SKEL-CF: Coarse-to-Fine Biomechanical Skeleton and Surface Mesh Recovery
Da Li, Jiping Jin, Xuanlong Yu, Wei Liu, Xiaodong Cun, Kai Chen, Rui Fan, Jiangang Kong, Xi Shen
TL;DR
SKEL-CF introduces a coarse-to-fine transformer framework for estimating anatomically constrained SKEL parameters from a single image, addressing biomechanical realism in 3D human mesh recovery. By constructing 4DHuman-SKEL and incorporating an explicit camera model, SKEL-CF achieves state-of-the-art performance among SKEL-based methods and remains competitive with leading SMPL-based approaches, especially on challenging MOYO data. The paper demonstrates substantial quantitative gains (e.g., MPJPE and PA-MPJPE) and improved visual fidelity of both skeletal and surface reconstructions, reinforced by ablations and per-layer attention analyses. This work advances the bridge between computer vision and biomechanics by delivering a scalable, anatomically faithful pipeline for motion analysis and biomechanics applications.
Abstract
Parametric 3D human models such as SMPL have driven significant advances in human pose and shape estimation, yet their simplified kinematics limit biomechanical realism. The recently proposed SKEL model addresses this limitation by re-rigging SMPL with an anatomically accurate skeleton.

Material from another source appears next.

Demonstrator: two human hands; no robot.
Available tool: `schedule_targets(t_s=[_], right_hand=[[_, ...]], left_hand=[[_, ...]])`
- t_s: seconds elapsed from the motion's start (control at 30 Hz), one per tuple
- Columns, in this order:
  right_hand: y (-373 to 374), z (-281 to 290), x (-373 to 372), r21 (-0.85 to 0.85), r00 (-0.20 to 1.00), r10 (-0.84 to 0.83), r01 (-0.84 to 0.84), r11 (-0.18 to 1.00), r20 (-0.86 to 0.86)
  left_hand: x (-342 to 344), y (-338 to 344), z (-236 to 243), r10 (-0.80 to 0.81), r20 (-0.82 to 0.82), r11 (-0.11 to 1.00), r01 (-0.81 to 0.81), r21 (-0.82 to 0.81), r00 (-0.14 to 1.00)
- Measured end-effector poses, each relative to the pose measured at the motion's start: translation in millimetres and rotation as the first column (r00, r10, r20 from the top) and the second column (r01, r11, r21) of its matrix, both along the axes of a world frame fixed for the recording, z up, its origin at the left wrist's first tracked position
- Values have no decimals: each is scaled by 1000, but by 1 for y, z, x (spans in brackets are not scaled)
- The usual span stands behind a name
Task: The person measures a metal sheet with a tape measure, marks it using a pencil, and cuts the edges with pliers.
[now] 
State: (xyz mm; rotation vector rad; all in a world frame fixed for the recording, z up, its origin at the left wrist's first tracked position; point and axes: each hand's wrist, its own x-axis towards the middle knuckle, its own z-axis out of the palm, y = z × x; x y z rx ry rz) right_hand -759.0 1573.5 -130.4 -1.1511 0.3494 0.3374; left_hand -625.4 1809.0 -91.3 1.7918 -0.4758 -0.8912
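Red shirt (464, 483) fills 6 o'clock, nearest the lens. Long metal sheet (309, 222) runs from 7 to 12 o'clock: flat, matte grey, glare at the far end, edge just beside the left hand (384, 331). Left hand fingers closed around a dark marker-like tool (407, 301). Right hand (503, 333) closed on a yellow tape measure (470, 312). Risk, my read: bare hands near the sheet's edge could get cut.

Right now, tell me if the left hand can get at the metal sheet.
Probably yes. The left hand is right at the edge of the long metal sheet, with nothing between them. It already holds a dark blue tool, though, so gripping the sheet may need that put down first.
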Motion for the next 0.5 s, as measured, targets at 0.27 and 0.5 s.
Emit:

However, estimating SKEL parameters directly remains challenging due to limited training data, perspective ambiguities, and the inherent complexity of human articulation. We introduce SKEL-CF, a coarse-to-fine framework for SKEL parameter estimation. SKEL-CF employs a transformer-based encoder-decoder architecture, where the encoder predicts coarse camera and SKEL parameters, and the decoder progressively refines them in successive layers. To ensure anatomically consistent supervision, we convert the existing SMPL-based dataset 4DHuman into a SKEL-aligned version, 4DHuman-SKEL, providing high-quality training data for SKEL estimation. In addition, to mitigate depth and scale ambiguities, we explicitly incorporate camera modeling into the SKEL-CF pipeline and demonstrate its importance across diverse viewpoints. Extensive experiments validate the effectiveness of the proposed design. On the challenging MOYO dataset, SKEL-CF achieves 85.0 MPJPE / 51.4 PA-MPJPE, significantly outperforming the previous SKEL-based state-of-the-art HSMR (104.5 / 79.6). These results establish SKEL-CF as a scalable and anatomically faithful framework for human motion analysis, bridging the gap between computer vision and biomechanics. Our implementation is available on the project page: https://pokerman8.github.io/SKEL-CF/.